Salisbury’s sanitation crisis mirrors the situation in its neighbouring swampy townships of Chibavi, Ching’ambo, Chiputula, Zolozolo and Chibanja.

“There is nowhere to run when nature calls. There are no bushes here. Every piece of land is occupied. We have no land for a new latrine,” says Usumani.

Her landlord is aware of the problem, but cannot do much because “every inch is occupied”.

In the neighbourhood, Patuma William abandoned a shallow well when the water started emitting a pungent smell.

“We had only used it for eight months when we detected a foul smell in the water. Every time we used the water to clean our home or utensil, it always left a strange stink. So, we abandoned it and started drawing water from our neighbours. We didn’t want to eat feaces,” she explains.

William suspects her well is contaminated with faecal deposits from nearby latrines often frequented by her children.

“This month alone, my four-year-child has suffered from diarrhoea thrice. He also defaecates hookworms twice a day. This water is not safe.  We only use it due to poverty,” she laments.

The sanitation close at the heart of the Northern Region’s business hub has gone unnoticed by officials at Mzuzu City Council.

The area has a water kiosk where a 20-litre bucketful of water costs K100. Many unskilled workers, who end up in the township while escaping poverty in rural areas, cannot afford safe water. They liken the shallow wells to what oases are to pilgrims crossing a desert—some relief. They use the unsafe water for household chores, except drinking.

“But children sometimes drink it, especially in our absence,” she says.

A study done by the Mzuzu University’s Centre of Excellence in Water and Sanitation reveals that Mzuzu City’s underground water is contaminated by faeces and urine due to poor management of liquid and solid waste.

In the study, Joshua Mchenga, Rochelle Holm and Elijah Wanda found high levels of toxic contaminants— caffeine and bisphenol— after testing 32 groundwater samples from eight townships  in a laboratory. The researchers targeted households that drew drinking water from shallow wells.

Mchenga, the centre’s technical programme officer, says Bisphenol A is associated with obesity, heart diseases, a hormonal disorder common among women, low sperm count and cancer.

“It also has potential to disrupt sleep,” he explains.

He reckons the polluting substances are common around septic tanks, waste disposal sites, mines and sewage overflows or leakages. The situation is made worse by poor disposal of expired goods, wastewater from industries and manure.
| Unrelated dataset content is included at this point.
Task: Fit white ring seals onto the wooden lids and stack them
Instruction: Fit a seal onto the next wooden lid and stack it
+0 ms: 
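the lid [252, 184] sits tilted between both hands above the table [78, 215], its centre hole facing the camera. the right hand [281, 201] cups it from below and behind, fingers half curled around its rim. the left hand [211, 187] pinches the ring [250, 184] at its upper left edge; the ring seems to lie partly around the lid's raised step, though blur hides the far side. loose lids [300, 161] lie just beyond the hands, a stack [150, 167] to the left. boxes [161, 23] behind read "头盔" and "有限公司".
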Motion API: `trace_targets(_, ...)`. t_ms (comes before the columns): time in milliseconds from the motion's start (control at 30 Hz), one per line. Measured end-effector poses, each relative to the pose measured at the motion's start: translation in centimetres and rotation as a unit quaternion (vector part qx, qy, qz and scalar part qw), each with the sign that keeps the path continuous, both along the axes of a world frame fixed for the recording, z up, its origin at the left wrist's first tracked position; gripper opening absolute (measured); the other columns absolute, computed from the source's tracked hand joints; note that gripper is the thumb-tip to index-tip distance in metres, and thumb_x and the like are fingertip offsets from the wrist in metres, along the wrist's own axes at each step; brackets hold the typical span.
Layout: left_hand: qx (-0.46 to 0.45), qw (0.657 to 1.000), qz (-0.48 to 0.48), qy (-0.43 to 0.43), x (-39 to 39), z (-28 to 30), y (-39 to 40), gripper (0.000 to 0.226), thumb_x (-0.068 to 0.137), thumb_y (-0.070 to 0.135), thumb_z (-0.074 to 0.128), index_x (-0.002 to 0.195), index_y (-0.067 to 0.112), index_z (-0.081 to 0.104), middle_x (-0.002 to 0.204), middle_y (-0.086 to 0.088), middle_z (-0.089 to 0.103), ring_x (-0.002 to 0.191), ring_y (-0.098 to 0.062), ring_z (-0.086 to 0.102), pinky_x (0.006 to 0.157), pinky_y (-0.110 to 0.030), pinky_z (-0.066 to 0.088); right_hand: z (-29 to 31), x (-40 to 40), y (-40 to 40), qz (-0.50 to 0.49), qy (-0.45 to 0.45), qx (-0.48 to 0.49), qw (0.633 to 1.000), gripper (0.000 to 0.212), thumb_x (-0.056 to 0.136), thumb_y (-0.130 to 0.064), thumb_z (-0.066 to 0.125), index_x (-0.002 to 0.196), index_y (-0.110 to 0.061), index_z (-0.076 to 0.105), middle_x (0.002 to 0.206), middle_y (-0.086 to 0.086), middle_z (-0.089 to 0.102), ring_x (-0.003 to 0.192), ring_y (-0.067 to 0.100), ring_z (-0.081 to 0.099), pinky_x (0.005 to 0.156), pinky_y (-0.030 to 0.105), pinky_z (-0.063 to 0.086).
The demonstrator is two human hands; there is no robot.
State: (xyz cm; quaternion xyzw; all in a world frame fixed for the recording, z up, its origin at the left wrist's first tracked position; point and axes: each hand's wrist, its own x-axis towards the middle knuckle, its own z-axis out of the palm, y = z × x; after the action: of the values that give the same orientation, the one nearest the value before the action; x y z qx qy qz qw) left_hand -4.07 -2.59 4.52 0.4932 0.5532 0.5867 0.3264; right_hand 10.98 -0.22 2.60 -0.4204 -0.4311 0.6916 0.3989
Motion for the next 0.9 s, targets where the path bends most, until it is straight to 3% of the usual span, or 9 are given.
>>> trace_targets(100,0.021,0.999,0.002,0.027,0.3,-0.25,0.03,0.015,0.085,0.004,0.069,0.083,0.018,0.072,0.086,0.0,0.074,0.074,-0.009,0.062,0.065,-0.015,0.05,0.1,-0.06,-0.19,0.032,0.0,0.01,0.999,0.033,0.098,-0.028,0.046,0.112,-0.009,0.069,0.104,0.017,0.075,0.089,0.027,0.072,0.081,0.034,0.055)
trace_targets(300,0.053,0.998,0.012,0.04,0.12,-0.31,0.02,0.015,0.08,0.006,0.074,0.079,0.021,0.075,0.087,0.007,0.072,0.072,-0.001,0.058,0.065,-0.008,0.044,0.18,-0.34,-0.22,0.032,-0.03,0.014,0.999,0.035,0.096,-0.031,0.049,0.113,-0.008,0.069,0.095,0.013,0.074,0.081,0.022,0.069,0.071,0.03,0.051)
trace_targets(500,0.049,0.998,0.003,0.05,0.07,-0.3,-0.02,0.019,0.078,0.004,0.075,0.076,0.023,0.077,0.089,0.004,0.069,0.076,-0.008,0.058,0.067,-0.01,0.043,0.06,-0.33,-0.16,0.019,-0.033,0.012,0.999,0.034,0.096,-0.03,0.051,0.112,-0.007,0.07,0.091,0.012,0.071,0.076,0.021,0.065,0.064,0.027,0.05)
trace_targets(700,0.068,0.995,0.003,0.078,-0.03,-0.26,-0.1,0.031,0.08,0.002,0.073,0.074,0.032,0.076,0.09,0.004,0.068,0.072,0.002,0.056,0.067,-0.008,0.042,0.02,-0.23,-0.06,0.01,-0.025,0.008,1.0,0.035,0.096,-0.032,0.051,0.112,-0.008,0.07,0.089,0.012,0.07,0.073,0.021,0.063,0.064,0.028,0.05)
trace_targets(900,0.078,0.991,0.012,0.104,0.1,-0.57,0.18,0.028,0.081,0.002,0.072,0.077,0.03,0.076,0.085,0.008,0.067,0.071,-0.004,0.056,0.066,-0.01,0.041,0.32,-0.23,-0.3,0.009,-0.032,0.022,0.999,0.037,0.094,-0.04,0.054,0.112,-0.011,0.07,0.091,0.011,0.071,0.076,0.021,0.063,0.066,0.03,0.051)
“There is need for regulatory control measures to prevent release of contaminants into water sources from solid waste disposal sites, wastewater effluent and sludge in order to avert their occurrence and distribution in water and other environmental segments,” recommends the study.

However, Mussa Mzumara, who owns a house for rent in Salisbury Lines, said he prefers emptying his pit latrines manually because hiring vacuum trucks is costly.

“Even if I had enough money to hire a vacuum truck, the vehicle cannot get to my house because there is no passage. The unplanned settlement is densely populated, with no access roads,” says the landlord.

Five years ago, Mzuzu City Council unveiled a strategic plan to provide piped water to 82 percent of the households. The ambitious plan was conceived to reduce the number of households drinking from boreholes, shallow wells or streams amid the push for universal access to safe water and sanitation  in line with Sustainable Development Goal Six (SDG6).

The breakdown in water and sanitation is not confined to Mzuzu only. The situation is also common in swampy, high-density parts of  Zomba, Blantyre and Lilongwe cities, where low-income families live.

According to water and sanitation specialist Christopher Chindole, pit latrines are affordable for many low-income households since they are constructed using locally available materials.

He explains: “The Salisbury situation is a common crisis in the country’s major cities, yet there are several technologies for locals to adopt in such terrains.  With eco-san toilets called sky-loo, one doesn’t have to dig a foundation. To avoid contaminating groundwater, the toilets are built from the surface as long as there is a concrete slab.”